We had been gone for hours. If I had an extra sparkle in my step, it may have been the anticipated swim in our inn.

Gruner Baum hotel Hoteldorf in Badgastein

Although most come to the Gastein Valley to ski, it is known across Europe as a healthy resort town due to its thermal spring waters.

We loved to end the day in the healing pools.

That and a glass of wine, and I might never have come home.

I will take up picnics to workers in the hills, I thought, and hand out beer between hikes. Braid my hair and wear dirndls, plunging neckline and all.

First, there was one last adventure. To do it, I had to stare down a phobia.

 I didn’t know I had any until I slid into my forties. Spiders and snakes? Summer camp took care of that. Podiums before a crowd? I am the middle of five and was encouraged to speak up by my folks. Heights? The higher, the better. But was I peering over cliffs? Nope. There it is.
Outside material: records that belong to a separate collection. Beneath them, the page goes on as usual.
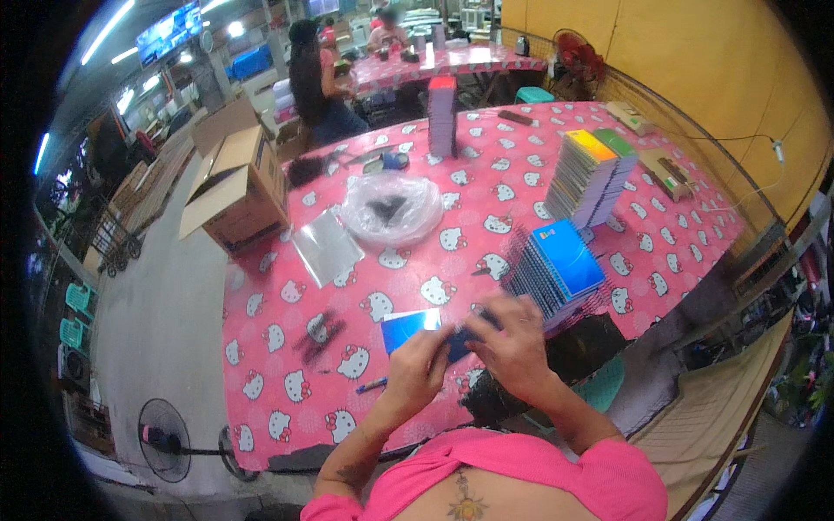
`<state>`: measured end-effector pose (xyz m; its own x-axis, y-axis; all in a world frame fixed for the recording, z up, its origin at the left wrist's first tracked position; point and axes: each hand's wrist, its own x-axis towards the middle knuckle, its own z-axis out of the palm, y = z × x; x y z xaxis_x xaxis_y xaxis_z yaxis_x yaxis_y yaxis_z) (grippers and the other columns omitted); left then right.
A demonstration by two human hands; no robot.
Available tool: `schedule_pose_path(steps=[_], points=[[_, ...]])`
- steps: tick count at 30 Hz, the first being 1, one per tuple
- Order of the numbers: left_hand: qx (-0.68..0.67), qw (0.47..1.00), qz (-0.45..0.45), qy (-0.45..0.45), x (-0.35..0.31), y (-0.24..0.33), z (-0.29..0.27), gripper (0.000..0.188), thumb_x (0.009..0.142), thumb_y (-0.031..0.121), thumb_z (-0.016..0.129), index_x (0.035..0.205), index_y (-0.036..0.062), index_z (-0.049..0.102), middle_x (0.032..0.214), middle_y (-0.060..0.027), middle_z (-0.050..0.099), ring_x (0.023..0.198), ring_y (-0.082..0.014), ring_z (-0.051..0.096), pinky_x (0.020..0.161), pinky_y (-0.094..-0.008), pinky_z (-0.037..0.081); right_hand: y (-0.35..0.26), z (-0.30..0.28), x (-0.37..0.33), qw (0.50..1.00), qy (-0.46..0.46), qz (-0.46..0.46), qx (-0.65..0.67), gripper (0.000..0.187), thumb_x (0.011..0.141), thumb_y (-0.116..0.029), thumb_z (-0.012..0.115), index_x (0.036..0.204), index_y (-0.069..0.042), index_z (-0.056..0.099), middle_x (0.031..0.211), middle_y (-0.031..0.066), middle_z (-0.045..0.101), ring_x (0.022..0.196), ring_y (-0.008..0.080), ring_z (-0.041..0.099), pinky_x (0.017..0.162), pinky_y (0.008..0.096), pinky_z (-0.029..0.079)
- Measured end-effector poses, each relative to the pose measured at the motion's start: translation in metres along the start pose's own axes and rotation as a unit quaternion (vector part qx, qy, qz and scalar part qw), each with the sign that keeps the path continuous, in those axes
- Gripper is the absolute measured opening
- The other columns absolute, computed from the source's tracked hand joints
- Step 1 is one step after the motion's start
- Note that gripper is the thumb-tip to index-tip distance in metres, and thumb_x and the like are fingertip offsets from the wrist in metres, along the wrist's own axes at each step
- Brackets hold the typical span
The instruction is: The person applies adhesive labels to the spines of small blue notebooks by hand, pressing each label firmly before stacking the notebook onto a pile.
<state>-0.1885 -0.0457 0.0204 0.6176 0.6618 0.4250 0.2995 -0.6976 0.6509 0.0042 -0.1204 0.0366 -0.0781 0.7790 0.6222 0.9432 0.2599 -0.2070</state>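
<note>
Both hands meet over the near middle of the table. My left hand (419, 366) is closed, its fingers pinching the edge of a dark blue piece (462, 342), perhaps a small notebook seen on edge. My right hand (514, 347) curls over the other end of that piece; its fingertips are smeared by motion. A bright blue and white notebook cover (407, 328) shows just beyond my left hand, partly hidden by it. Beside my right hand rises a stack of spiral notebooks (565, 265) with blue covers. A blue pen (372, 385) lies near my left wrist.
On the pink patterned tablecloth (356, 360) lie a plastic bag (393, 211), clear sheets (327, 248) and dark wire pieces (320, 334). Notebook stacks with yellow and green (592, 178) and red tops (442, 117) stand farther back. A cardboard box (239, 191) is left; people sit beyond.
</note>
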Motion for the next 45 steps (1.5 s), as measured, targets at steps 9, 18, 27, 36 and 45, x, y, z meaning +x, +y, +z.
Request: schedule_pose_path(steps=[9,18,27,36,45], points=[[-0.281,0.959,0.012,0.007,0.109,0.048,0.066,0.041,0.092,0.016,0.072,0.128,0.0017,0.057,0.098,-0.0137,0.065,0.086,-0.0171,0.067,0.074,-0.0317,0.054,0.055,-0.057,0.006,0.938,0.179,0.251,0.155,0.043,0.093,-0.013,0.062,0.135,-0.004,0.058,0.128,0.021,0.06,0.116,0.0372,0.058,0.102,0.0469,0.043],[-0.069,0.992,0.104,-0.005,0.14,0.041,0.123,0.044,0.095,0.028,0.068,0.129,0.0029,0.057,0.097,-0.017,0.062,0.083,-0.0292,0.065,0.072,-0.0396,0.053,0.132,-0.055,-0.007,0.96,0.08,0.252,-0.093,0.034,0.091,-0.016,0.059,0.122,-0.006,0.067,0.123,0.0144,0.067,0.114,0.0325,0.062,0.094,0.0461,0.047],[0.069,0.994,0.08,-0.039,0.014,-0.103,0.054,0.02,0.089,0.015,0.071,0.106,0.0054,0.067,0.102,-0.0151,0.065,0.097,-0.0346,0.064,0.082,-0.0424,0.053,0.141,-0.063,-0.008,0.964,0.075,0.239,-0.092,0.031,0.092,-0.016,0.06,0.119,-0.006,0.07,0.122,0.0145,0.067,0.113,0.0339,0.063,0.097,0.0441,0.047],[0.259,0.958,0.091,-0.085,-0.063,-0.172,0.048,0.042,0.086,0.008,0.059,0.128,0.0028,0.059,0.127,-0.0169,0.061,0.114,-0.0337,0.06,0.099,-0.0426,0.051,0.029,-0.007,0.019,0.975,0.037,0.056,0.21,0.031,0.09,-0.013,0.069,0.12,-0.007,0.068,0.119,0.0152,0.067,0.113,0.0331,0.062,0.099,0.0417,0.047],[0.244,0.963,0.106,-0.049,-0.056,-0.189,0.06,0.037,0.087,0.006,0.058,0.123,-0.0007,0.06,0.129,-0.0187,0.061,0.122,-0.036,0.058,0.104,-0.0426,0.048,0.039,0.119,-0.051,0.909,-0.114,0.17,0.362,0.032,0.089,-0.014,0.068,0.119,-0.004,0.068,0.121,0.0177,0.064,0.113,0.0334,0.062,0.099,0.0409,0.047]])
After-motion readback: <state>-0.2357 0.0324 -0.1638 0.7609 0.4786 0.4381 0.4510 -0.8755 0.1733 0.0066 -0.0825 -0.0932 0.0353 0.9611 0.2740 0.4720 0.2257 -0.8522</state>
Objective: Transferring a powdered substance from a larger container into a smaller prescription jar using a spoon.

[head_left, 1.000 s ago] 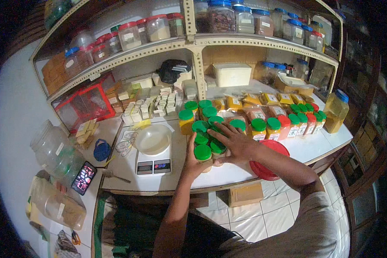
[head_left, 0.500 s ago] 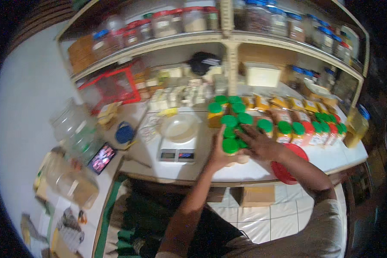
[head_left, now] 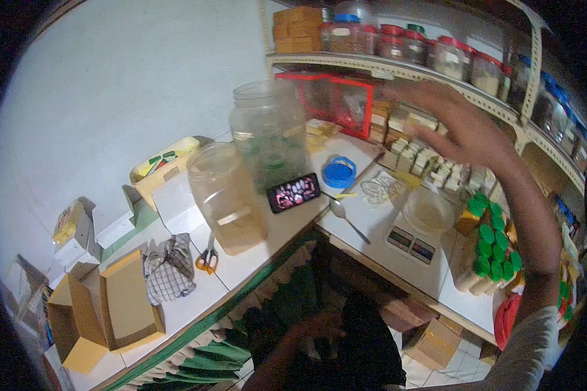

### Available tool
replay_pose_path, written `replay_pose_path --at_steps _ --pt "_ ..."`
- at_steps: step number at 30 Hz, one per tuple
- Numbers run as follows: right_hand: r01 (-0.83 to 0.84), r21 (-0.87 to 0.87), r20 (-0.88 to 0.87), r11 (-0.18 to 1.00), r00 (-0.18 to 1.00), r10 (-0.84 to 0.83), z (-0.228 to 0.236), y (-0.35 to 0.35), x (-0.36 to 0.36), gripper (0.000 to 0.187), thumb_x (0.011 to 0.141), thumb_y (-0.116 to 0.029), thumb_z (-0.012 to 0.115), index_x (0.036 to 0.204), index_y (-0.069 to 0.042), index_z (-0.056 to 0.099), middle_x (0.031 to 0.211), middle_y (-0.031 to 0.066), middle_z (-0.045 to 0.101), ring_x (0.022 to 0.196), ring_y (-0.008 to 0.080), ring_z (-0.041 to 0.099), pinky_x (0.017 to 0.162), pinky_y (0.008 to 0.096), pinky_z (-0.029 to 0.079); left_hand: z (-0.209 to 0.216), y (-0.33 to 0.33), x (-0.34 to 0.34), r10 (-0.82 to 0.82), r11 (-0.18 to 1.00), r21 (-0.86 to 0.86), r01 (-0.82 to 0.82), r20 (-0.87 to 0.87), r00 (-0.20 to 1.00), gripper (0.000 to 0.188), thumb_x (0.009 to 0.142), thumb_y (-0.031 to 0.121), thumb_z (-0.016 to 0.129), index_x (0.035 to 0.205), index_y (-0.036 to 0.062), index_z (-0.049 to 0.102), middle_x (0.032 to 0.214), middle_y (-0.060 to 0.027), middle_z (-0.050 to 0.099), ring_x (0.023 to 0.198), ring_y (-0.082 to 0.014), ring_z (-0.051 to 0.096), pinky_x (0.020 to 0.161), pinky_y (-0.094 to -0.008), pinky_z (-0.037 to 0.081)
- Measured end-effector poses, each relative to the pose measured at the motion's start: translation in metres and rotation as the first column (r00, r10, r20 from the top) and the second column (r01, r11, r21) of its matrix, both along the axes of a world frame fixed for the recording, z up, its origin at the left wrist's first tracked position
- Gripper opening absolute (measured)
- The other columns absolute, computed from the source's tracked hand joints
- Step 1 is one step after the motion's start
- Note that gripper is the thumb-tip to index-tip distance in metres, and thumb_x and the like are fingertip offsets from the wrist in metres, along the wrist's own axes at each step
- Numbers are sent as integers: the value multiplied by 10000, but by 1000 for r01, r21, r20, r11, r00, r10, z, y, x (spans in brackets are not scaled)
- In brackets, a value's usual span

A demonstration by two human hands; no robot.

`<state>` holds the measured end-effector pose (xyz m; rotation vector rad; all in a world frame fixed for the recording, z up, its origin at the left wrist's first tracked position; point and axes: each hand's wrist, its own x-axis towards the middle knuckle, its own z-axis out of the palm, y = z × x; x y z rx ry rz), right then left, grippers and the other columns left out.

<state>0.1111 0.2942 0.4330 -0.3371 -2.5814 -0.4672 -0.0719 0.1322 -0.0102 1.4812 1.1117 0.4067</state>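
My right hand (head_left: 460, 127) is raised with its fingers stretched out, blurred at the tips, in front of rows of small pale packets (head_left: 419, 156). It holds nothing. Below that arm stands a tight group of jars with green lids (head_left: 488, 251). Left of them a digital kitchen scale (head_left: 407, 246) carries a clear bowl (head_left: 429, 212). Low over my lap, in shadow, hangs my left hand (head_left: 316, 328), away from the tabletop; its fingers are too dark to read.
Two big clear jars (head_left: 267, 140) stand by a propped phone (head_left: 294, 193), a blue lid (head_left: 339, 172) and a spoon (head_left: 346, 218). Scissors (head_left: 207, 257), a checked cloth (head_left: 169, 268) and an open cardboard box (head_left: 132, 300) lie on the left table. A shelf (head_left: 398, 65) of jars runs above.
The view has swung left. Both hands have let go of the green-lidded jars: my right hand has risen toward the packets, my left has dropped below the table edge.
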Motion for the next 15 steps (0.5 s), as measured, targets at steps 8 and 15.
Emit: replay_pose_path --at_steps 8,15 --pt "13 -215 173 977 985 25 62 194 -308 355 872 -331 586 1103 -67 641 989 118 653 898 280 634 765 401 513 -20 47 -41 59 989 127 -79 151 987 741 784 371 762 1359 59 415 1368 -144 461 1243 -308 462 1024 -444 395" --pt "505 -271 645 819 727 -235 14 182 -401 455 740 -341 698 1120 -98 642 983 93 636 866 252 611 733 366 512 -44 61 -83 146 970 155 -189 254 956 754 781 374 764 1365 61 406 1376 -142 451 1247 -310 457 1024 -448 394"
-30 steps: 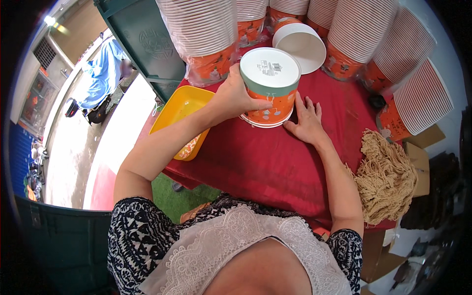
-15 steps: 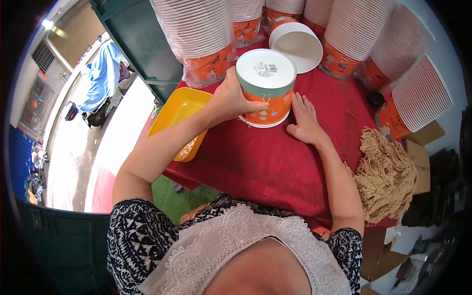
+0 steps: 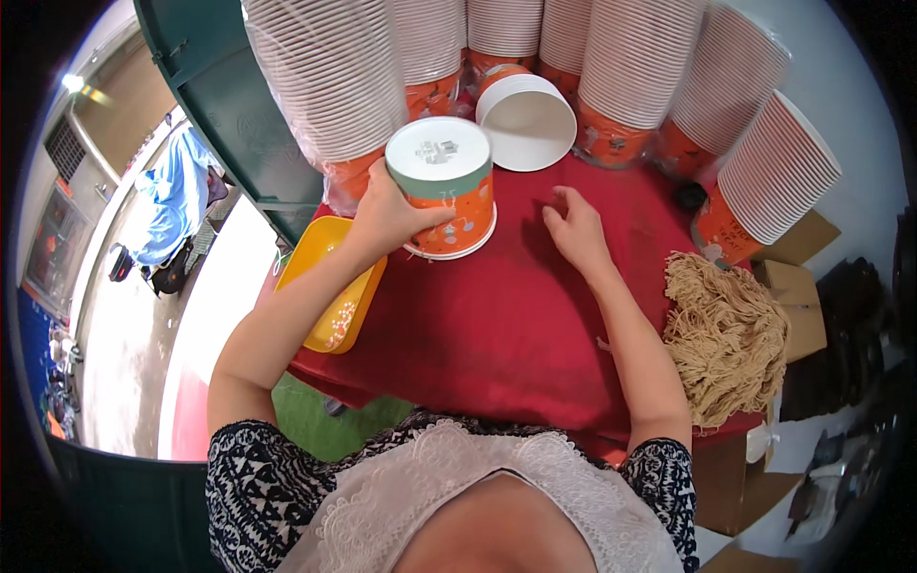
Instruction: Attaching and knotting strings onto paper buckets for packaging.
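Note:
An orange and green paper bucket [image 3: 463, 218] stands upside down on the red tablecloth [image 3: 497, 334], its white base up and its rim down. My left hand [image 3: 384, 215] is closed around the bucket's left side, thumb across the front. To the right of it, my right hand [image 3: 577, 234] is held over the cloth with fingers apart and nothing in it. Just behind lies another such bucket [image 3: 525, 129] on its side, its white mouth facing me. Under my left forearm is a yellow tray [image 3: 371, 310] with a printed pattern, partly hidden by the arm.
Tall stacks of nested paper buckets [image 3: 325, 86] line the back and right of the table, several wrapped in clear plastic. A bundle of tan strings [image 3: 726, 334] lies at the right edge, beside a cardboard box [image 3: 798, 301]. A dark green panel [image 3: 224, 105] stands at the left.
My right hand has come away from the upside-down bucket. The bucket, with my left hand on it, has shifted somewhat left, toward the wrapped stack. The whole view has shifted too.

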Motion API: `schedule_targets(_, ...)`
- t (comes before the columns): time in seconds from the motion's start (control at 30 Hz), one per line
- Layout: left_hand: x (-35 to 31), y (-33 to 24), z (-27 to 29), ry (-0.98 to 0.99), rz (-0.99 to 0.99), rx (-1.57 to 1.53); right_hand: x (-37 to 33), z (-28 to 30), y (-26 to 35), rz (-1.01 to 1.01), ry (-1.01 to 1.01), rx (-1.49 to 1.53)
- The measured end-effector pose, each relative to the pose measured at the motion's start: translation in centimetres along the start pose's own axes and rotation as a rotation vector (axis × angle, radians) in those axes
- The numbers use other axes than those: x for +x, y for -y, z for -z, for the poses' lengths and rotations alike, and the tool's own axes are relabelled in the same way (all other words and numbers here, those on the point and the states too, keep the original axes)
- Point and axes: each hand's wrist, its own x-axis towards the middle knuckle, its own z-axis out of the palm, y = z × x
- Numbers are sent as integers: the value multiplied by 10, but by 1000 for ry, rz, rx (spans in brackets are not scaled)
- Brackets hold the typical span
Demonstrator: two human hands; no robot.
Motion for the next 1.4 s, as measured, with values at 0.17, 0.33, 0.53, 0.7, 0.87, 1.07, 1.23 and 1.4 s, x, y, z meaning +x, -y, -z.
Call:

Riding shotgun, cliffside, and car routes that lead to magical spots has proven tricky for this traveller. Just beam me up, Scotty.

Evidence of said phobia is somewhere in our home movie collection: footage of me panting and emitting tiny shrieks. Shut off your dirty minds, naughty readers; I was in a jeep, racing to Myrtos beach, one of the most spectacular on the planet—high praise in Greece where pretty and beach are passwords.

Myrtos Beach, Kefalonia island, Greece and the water is really that colour.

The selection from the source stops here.